━━━━━ Records for the exercise ━━━━━

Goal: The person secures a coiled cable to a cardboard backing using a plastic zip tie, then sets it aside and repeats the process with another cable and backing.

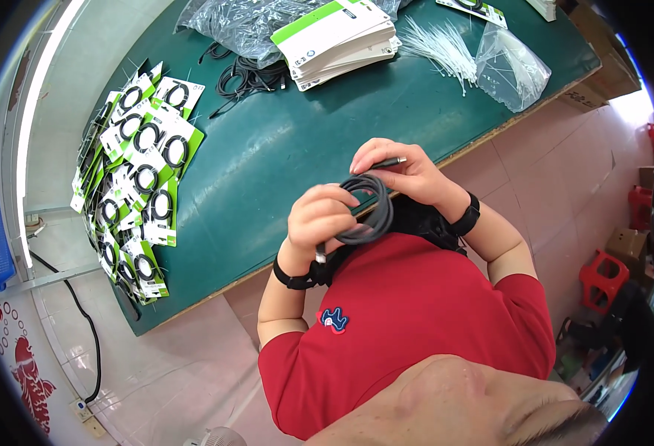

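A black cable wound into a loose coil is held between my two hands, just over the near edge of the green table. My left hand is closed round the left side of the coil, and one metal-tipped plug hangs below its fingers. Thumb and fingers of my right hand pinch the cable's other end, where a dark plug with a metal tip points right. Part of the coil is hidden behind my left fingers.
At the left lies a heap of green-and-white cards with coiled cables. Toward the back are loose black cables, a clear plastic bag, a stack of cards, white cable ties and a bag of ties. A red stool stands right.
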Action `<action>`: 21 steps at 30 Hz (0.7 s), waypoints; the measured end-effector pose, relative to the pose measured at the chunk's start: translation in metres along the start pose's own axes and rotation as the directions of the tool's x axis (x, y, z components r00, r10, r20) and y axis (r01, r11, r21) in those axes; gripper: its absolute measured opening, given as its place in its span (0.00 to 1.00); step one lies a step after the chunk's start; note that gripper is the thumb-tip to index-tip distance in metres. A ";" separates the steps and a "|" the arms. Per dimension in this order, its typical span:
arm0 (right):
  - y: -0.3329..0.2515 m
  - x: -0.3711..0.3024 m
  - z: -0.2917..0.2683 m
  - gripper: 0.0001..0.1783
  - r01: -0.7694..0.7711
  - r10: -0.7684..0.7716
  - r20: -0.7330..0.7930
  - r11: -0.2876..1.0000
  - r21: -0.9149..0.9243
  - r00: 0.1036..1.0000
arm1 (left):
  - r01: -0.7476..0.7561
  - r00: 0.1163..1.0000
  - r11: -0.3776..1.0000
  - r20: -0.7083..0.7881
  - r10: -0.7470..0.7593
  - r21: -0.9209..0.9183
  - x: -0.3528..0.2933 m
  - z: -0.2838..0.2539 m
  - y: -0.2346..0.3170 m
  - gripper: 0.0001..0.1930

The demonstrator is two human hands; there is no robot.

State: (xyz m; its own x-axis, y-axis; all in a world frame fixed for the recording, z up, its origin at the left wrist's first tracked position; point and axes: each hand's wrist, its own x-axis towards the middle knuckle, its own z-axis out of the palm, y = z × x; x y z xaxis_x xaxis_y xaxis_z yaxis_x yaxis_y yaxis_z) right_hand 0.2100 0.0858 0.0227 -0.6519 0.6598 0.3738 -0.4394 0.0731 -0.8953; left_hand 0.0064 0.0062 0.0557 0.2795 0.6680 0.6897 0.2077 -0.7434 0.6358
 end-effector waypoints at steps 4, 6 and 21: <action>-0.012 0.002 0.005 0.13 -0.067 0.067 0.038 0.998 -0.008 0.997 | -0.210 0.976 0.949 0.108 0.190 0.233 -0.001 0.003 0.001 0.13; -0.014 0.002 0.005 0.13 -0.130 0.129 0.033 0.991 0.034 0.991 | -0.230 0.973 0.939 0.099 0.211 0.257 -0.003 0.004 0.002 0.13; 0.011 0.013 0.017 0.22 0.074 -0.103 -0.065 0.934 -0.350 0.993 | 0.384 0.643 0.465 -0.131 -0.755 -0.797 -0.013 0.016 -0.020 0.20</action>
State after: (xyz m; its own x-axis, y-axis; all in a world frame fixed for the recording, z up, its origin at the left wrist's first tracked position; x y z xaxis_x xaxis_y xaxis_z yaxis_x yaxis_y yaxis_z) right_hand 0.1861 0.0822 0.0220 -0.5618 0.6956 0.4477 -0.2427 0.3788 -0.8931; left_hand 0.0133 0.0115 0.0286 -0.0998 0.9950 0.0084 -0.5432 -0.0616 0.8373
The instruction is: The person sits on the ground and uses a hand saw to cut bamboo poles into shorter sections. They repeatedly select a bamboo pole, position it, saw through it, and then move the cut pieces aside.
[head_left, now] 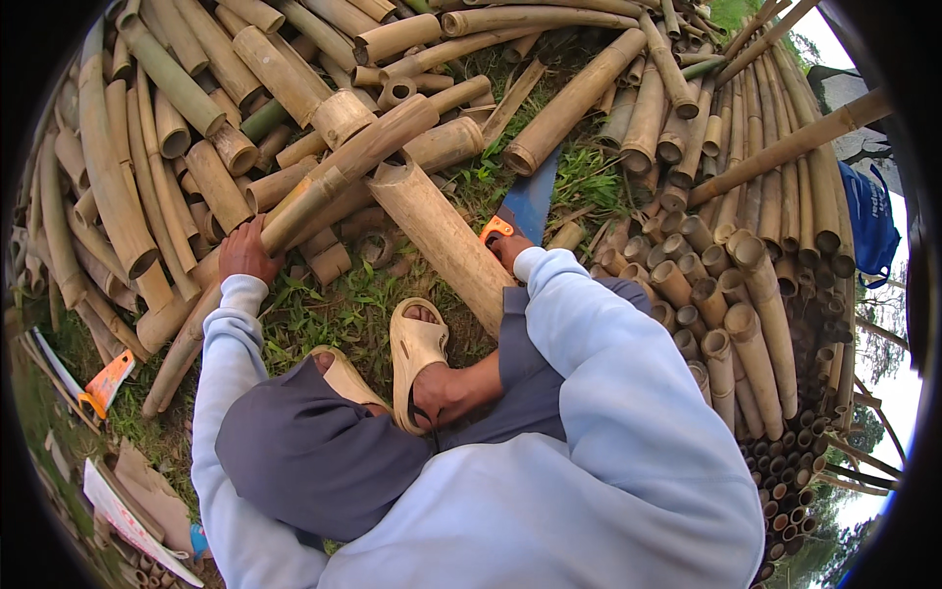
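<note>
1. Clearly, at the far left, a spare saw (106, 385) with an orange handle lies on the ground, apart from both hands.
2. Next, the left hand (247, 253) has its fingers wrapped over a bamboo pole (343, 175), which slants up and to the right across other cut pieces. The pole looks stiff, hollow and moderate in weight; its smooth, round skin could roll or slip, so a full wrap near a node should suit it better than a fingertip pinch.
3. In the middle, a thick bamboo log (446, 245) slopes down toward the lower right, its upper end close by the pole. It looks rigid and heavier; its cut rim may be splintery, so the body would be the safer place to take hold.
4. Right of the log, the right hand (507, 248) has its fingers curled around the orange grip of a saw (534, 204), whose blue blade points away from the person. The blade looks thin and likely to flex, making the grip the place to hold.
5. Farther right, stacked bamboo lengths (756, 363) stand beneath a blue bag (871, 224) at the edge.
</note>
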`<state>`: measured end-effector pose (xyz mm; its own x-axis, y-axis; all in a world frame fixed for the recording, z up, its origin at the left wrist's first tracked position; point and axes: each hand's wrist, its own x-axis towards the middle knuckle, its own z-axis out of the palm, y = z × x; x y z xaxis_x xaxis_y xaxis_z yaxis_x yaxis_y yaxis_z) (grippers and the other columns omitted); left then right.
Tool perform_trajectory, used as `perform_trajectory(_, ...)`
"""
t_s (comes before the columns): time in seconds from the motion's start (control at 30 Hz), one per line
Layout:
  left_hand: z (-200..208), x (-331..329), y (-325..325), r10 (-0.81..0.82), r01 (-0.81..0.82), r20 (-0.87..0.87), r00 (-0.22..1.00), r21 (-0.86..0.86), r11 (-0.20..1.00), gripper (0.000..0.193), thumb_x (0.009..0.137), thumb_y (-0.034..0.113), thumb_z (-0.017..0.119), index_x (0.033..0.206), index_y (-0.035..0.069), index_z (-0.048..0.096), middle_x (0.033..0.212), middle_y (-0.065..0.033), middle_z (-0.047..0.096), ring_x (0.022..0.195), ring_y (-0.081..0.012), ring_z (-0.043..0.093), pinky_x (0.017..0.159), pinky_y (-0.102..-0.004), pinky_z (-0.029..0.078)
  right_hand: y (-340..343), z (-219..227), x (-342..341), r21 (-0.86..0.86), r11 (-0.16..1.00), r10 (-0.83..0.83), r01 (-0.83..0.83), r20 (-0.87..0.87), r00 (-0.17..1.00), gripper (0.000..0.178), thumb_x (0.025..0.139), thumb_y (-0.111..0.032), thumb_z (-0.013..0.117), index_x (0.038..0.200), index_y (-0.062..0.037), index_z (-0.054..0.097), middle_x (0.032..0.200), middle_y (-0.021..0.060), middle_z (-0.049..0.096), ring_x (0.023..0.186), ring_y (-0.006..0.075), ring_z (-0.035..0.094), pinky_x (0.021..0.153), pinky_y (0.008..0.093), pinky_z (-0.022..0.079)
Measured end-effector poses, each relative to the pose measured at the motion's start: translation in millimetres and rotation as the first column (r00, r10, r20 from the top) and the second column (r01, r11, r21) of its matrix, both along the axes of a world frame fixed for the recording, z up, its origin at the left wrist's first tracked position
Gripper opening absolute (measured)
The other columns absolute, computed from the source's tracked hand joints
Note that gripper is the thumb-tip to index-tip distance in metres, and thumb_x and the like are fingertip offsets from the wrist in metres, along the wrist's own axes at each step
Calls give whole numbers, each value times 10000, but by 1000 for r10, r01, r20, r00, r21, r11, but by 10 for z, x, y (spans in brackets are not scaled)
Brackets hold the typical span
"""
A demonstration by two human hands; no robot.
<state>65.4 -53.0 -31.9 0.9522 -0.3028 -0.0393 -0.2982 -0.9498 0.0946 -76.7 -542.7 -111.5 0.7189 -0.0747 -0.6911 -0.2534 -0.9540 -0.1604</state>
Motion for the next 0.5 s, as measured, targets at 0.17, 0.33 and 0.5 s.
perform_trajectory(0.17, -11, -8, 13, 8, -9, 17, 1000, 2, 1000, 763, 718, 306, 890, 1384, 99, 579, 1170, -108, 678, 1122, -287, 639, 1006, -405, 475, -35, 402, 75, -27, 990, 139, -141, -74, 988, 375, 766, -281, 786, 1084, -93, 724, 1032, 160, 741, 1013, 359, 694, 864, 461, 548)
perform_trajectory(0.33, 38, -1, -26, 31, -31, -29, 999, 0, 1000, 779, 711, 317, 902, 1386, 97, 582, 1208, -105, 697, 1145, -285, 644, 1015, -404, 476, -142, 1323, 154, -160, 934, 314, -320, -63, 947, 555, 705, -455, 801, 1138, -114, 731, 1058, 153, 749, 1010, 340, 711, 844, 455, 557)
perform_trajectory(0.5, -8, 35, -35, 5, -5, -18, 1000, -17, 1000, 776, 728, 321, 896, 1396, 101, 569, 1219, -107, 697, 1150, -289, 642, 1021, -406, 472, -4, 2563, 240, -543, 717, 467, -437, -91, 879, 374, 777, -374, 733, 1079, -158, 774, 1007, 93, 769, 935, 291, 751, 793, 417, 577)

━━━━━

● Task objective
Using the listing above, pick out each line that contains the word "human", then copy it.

● Output for this task
The demonstrator is two human hands; there is no robot.
A demonstration by two human hands; no robot.

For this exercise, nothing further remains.